WHAT YOU SHOULD DO
Your job is to set down the listing again exactly as it stands.

[[ DATA EXTRACT open ]]

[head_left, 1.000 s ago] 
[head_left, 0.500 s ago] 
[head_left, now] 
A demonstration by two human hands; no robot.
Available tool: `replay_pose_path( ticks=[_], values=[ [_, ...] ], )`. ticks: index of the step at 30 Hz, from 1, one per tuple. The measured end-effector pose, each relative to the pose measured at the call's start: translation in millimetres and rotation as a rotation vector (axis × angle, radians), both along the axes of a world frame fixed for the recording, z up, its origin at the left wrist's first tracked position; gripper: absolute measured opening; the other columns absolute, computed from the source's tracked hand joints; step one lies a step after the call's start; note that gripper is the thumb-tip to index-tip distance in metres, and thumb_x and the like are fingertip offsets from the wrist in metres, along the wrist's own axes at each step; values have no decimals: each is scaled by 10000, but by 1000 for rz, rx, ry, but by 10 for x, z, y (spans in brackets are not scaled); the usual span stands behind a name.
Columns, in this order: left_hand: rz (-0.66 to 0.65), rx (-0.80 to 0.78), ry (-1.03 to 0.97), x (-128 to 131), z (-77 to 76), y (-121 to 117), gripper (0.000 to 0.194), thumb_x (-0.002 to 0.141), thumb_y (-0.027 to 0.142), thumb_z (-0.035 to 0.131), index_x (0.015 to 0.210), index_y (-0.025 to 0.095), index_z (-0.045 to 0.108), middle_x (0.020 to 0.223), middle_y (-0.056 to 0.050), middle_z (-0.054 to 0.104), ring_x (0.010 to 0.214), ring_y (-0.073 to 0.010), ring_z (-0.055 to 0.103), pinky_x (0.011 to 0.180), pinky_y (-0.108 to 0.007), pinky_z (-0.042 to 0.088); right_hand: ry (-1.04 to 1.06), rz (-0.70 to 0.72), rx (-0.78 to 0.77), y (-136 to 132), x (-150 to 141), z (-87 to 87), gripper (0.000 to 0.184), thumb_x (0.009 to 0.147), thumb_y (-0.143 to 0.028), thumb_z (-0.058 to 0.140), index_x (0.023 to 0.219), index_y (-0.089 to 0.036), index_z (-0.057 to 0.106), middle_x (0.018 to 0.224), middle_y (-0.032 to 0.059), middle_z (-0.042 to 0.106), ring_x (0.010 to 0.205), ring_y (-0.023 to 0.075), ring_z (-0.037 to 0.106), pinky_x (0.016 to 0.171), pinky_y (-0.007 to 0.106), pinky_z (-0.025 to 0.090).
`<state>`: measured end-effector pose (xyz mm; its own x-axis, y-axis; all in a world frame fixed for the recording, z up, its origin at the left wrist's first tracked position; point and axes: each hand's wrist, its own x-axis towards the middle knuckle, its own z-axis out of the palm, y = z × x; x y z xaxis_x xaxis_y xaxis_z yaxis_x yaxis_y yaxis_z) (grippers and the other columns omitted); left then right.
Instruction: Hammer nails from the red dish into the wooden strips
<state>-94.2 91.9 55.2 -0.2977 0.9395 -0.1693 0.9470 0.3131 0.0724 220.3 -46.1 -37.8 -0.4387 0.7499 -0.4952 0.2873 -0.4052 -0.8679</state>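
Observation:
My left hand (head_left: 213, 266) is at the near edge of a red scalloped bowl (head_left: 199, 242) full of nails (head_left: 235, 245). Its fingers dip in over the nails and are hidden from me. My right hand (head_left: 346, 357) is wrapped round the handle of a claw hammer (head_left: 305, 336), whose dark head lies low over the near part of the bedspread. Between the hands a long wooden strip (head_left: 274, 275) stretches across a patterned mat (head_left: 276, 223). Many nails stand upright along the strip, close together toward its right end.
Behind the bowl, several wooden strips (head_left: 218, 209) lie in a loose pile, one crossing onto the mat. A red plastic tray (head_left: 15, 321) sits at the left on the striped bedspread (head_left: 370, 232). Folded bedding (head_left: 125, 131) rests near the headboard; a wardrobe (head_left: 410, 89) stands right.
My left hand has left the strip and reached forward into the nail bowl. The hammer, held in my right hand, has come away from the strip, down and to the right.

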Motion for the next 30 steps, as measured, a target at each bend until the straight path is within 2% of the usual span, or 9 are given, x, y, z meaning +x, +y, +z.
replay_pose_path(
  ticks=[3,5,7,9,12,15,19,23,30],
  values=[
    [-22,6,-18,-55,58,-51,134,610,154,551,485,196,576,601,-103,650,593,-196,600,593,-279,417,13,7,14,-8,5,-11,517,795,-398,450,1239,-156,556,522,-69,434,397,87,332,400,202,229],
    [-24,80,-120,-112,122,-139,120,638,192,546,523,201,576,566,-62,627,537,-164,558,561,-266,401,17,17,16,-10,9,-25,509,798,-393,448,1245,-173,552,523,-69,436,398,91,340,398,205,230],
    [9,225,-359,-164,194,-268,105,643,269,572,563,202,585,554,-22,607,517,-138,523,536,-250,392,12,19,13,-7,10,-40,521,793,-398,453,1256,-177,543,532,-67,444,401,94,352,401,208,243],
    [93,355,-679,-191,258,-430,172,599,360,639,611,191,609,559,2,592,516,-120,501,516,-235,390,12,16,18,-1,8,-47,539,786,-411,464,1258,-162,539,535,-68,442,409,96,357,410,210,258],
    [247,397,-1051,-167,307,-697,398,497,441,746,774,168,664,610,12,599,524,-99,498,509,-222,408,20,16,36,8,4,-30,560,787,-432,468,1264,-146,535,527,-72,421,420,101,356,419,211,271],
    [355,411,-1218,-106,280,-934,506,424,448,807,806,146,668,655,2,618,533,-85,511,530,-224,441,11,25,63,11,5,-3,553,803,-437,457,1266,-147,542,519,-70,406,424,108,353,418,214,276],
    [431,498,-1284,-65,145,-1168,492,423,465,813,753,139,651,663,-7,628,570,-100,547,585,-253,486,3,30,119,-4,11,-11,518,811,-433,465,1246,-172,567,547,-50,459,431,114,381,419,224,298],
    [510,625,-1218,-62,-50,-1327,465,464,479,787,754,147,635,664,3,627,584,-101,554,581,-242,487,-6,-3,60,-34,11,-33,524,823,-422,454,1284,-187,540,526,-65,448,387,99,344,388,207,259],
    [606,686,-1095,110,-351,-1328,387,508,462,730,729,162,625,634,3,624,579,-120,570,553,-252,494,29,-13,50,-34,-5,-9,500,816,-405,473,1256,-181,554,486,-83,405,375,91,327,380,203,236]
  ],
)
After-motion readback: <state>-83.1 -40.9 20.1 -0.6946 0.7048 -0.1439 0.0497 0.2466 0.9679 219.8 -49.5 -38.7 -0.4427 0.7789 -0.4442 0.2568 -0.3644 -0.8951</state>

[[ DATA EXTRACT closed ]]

SOLUTION BELOW
[head_left, 1.000 s ago] 
[head_left, 0.500 s ago] 
[head_left, now] 
A demonstration by two human hands; no robot.
Available tool: `replay_pose_path( ticks=[_], values=[ [_, ...] ], )`. ticks: index of the step at 30 Hz, from 1, one per tuple. The measured end-effector pose, each relative to the pose measured at the call's start: translation in millimetres and rotation as a rotation vector (axis × angle, radians), both along the axes of a world frame fixed for the recording, z up, its origin at the left wrist's first tracked position; gripper: absolute measured opening; the other columns absolute, computed from the source's tracked hand joints; step one lies a step after the call's start; note that gripper is the thumb-tip to index-tip distance in metres, and thumb_x and the like are fingertip offsets from the wrist in metres, along the wrist's own axes at each step; values have no decimals: each is scaled by 10000, but by 1000 for rz, rx, ry, but by 10 for x, z, y (spans in brackets are not scaled); the usual span stands behind a name.
Columns, in this order: left_hand: rz (-0.66 to 0.65), rx (-0.80 to 0.78), ry (-1.03 to 0.97), x (-128 to 131), z (-77 to 76), y (-121 to 117), gripper (0.000 to 0.194), thumb_x (-0.002 to 0.141), thumb_y (-0.027 to 0.142), thumb_z (-0.035 to 0.131), index_x (0.015 to 0.210), index_y (-0.025 to 0.095), index_z (-0.045 to 0.108), middle_x (0.020 to 0.223), middle_y (-0.056 to 0.050), middle_z (-0.054 to 0.104), ring_x (0.010 to 0.214), ring_y (-0.073 to 0.010), ring_z (-0.055 to 0.103), pinky_x (0.011 to 0.180), pinky_y (-0.108 to 0.007), pinky_z (-0.042 to 0.088); right_hand: ry (-1.04 to 1.06), rz (-0.70 to 0.72), rx (-0.78 to 0.77), y (-136 to 132), x (-150 to 141), z (-87 to 87), gripper (0.000 to 0.184), thumb_x (0.009 to 0.147), thumb_y (-0.143 to 0.028), thumb_z (-0.058 to 0.140), index_x (0.023 to 0.219), index_y (-0.089 to 0.036), index_z (-0.057 to 0.106), middle_x (0.018 to 0.224), middle_y (-0.032 to 0.059), middle_z (-0.042 to 0.106), ring_x (0.010 to 0.205), ring_y (-0.023 to 0.075), ring_z (-0.037 to 0.106), pinky_x (0.016 to 0.171), pinky_y (-0.007 to 0.106), pinky_z (-0.025 to 0.090).
`<state>`: measured end-effector pose (xyz mm; its own x-axis, y-axis; all in a world frame fixed for the recording, z up, its origin at the left wrist's first tracked position; point and axes: each hand's wrist, its own x-axis towards the middle knuckle, its own z-axis out of the palm, y = z × x; x y z xaxis_x xaxis_y xaxis_z yaxis_x yaxis_y yaxis_z) (grippers and the other columns omitted); left then right.
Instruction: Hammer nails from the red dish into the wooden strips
<state>-94.2 91.9 55.2 -0.2977 0.9395 -0.1693 0.9470 0.3131 0.0724 220.3 -46.1 -37.8 -0.4387 0.7499 -0.4952 0.2873 -0.4052 -0.8679</state>
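Observation:
My left hand (head_left: 213, 266) is at the near edge of a red scalloped bowl (head_left: 199, 242) full of nails (head_left: 235, 245). Its fingers dip in over the nails and are hidden from me. My right hand (head_left: 346, 357) is wrapped round the handle of a claw hammer (head_left: 305, 336), whose dark head lies low over the near part of the bedspread. Between the hands a long wooden strip (head_left: 274, 275) stretches across a patterned mat (head_left: 276, 223). Many nails stand upright along the strip, close together toward its right end.
Behind the bowl, several wooden strips (head_left: 218, 209) lie in a loose pile, one crossing onto the mat. A red plastic tray (head_left: 15, 321) sits at the left on the striped bedspread (head_left: 370, 232). Folded bedding (head_left: 125, 131) rests near the headboard; a wardrobe (head_left: 410, 89) stands right.
My left hand has left the strip and reached forward into the nail bowl. The hammer, held in my right hand, has come away from the strip, down and to the right.
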
Motion for the next 30 steps, as measured, a target at each bend until the straight path is within 2% of the usual span, or 9 are given, x, y, z meaning +x, +y, +z.
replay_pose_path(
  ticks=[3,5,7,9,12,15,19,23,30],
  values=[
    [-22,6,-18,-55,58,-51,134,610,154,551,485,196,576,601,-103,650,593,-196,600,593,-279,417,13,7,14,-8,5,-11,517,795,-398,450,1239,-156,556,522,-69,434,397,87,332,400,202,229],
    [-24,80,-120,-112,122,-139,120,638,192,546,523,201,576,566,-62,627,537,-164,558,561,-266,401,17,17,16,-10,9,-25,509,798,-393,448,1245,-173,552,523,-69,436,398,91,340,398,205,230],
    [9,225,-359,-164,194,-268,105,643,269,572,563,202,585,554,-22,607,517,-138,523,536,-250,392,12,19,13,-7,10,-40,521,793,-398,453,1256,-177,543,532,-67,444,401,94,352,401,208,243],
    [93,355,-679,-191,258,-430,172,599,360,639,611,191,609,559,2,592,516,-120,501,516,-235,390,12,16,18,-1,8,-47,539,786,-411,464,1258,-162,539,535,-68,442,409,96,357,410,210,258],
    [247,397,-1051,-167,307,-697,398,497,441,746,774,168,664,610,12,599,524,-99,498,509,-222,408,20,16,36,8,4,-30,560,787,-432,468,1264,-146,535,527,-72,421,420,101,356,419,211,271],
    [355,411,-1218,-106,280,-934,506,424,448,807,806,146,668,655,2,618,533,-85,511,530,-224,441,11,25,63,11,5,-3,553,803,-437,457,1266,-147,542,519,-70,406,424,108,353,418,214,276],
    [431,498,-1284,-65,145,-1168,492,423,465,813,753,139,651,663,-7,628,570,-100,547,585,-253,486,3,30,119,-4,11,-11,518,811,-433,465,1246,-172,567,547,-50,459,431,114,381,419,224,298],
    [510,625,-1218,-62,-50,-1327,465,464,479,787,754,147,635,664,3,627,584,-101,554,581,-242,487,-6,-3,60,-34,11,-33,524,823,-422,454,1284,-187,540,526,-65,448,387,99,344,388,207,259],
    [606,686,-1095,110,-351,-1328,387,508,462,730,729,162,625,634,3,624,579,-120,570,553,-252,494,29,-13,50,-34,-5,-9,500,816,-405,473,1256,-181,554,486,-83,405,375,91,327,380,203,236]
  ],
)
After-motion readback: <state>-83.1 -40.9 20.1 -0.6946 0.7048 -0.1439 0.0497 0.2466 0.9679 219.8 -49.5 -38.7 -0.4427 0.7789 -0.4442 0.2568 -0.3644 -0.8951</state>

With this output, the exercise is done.